But Jesus' humanity was sinless. The Church is not (although she can be defined as such if you play elaborate word games that identify the mystical reality of the Church with the earthly institution enough to sanctify the latter but whisk the mystical reality back up to heaven as soon as the threat of earthly pollution becomes imminent). The Church errs--at least the institutional leaders of the Church err. The Church as an earthly institution errs. (Not perhaps in dogmatic definitions, but in the many other decisions it makes every day.) In this world the Church cannot simply be identified with Christ. This is to confound the "already" with the "not yet," and it is the fundamental error of Catholicism. When all is said and done, this is the reason I'm not a Catholic. (Although when a more extreme version of this was expounded by Touchstone's S. M. Hutchens, I responded critically in my blog post "The Ecclesiology of Limbo." Read that post, if you like, for a balance to what I'm saying now.)
(Luther and Calvin both wounded forever the Protestant movement with their inbalance regarding the Transcendence of God).
Calvin yes, with his conception of idolatry. I'm much less sure about Luther. It's hard to find someone who proclaimed the Incarnation with all its consequences as boldly as Luther. I think it's a mistake to assume that because Luther wasn't sure the Church was most fully incarnate in ecclesiastical hierarchies that he therefore had a spiritualized view of the Church. The case can be made that he did--but it's not an obvious one. (And Calvin arguably spiritualized the Church even less than Luther, although he had a more spiritualized view of the Sacraments than Luther.)
She has the promise that the Gates of hell will not prevail against her.
And she defines this to mean that certain ecclesiastical officials can't err on matters of doctrine in very narrow circumstances. In my more Protestant moods, I'm tempted to say, Who cares? (I know that's a silly and insufficient response. But it's an appropriate response to the careless way some Catholics throw the "gates of hell" passage around as if it were sufficient to wipe out all the very obvious failures of the institutional Church throughout history.)
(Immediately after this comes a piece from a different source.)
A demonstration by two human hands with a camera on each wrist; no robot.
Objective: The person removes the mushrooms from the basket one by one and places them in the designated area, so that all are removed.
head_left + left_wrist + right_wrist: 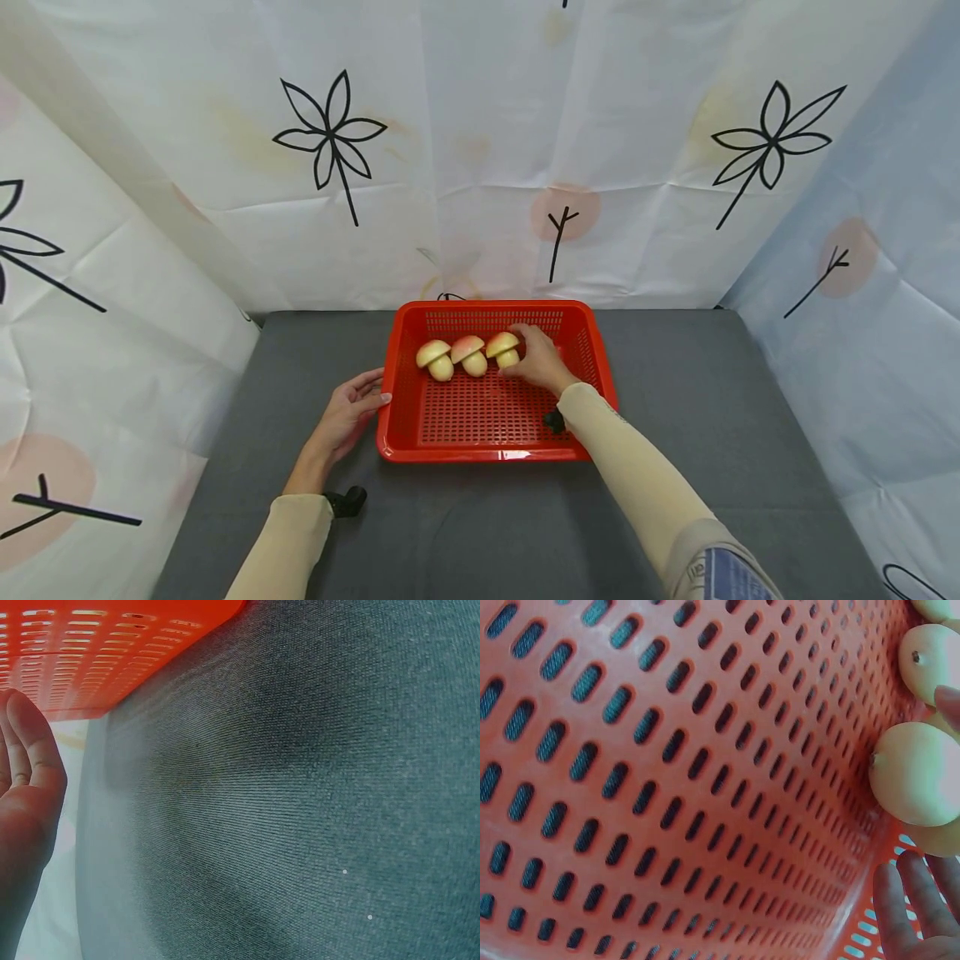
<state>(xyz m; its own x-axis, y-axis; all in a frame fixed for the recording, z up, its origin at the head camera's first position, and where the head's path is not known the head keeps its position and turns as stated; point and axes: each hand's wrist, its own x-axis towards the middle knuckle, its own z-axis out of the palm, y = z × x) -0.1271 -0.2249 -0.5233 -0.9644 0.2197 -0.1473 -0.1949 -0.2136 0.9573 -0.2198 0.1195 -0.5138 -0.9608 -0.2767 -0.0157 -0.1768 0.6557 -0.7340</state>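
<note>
My right hand (538, 360) is inside the red basket (495, 454), near the back of it. My fingers curl round the mushroom on the right (504, 348) and hold it. It stands in a row with two more toy mushrooms, the middle mushroom (470, 354) and the left mushroom (435, 359). All three stand just beside each other on the basket floor, close to the back wall. Each one has a pale stem and a round cap with a bit of pink on top. From my right wrist I see the basket floor full of little slots, and round pale mushroom parts at the side, with my fingertips (907, 904) down in the corner. My left hand (347, 414) lies on the gray table (712, 400) just beside the left edge of the basket. Its fingers are straight and loose, and the tips touch the basket rim. It holds nothing. From my left wrist I see the gray cloth of the table and a corner of the red basket above my hand. The basket sits in the middle of the table. Behind the table hangs a white curtain (480, 150) with black flower drawings and pink spots.
</note>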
If the Catholic Church (or the Church whose true identity is that of the original church, as Newman would say I think) has not 'preserved the fullness of the Faith', then the Scripture is not true that proclaims she is the 'pillar and ground of truth', and indeed the 'gates of hell have prevailed against her'.
Why? Why is a failure to achieve perfection part-way through one's earthly pilgrimage a total defeat by the gates of hell? What if the fullness of the truth is not something that can be preserved but something that must be achieved, and will only be achieved in Glory? Perhaps a better term for the deposit of faith the Church preserves would be the integrity of the truth. I'm not disputing the importance of preserving the deposit--I'm questioning that (by Newman's own standards, recognizing the reality of development as he did) the "fullness of the truth" is the right term for what the Church preserves.
"the members of the Church, due to the effects of original sin and actual sin, are always in need of reform. The Church’s teaching, however, is from God. Not one iota is to be changed or considered in need of reform." [Alice von Hildebrand, as quoted by Binx]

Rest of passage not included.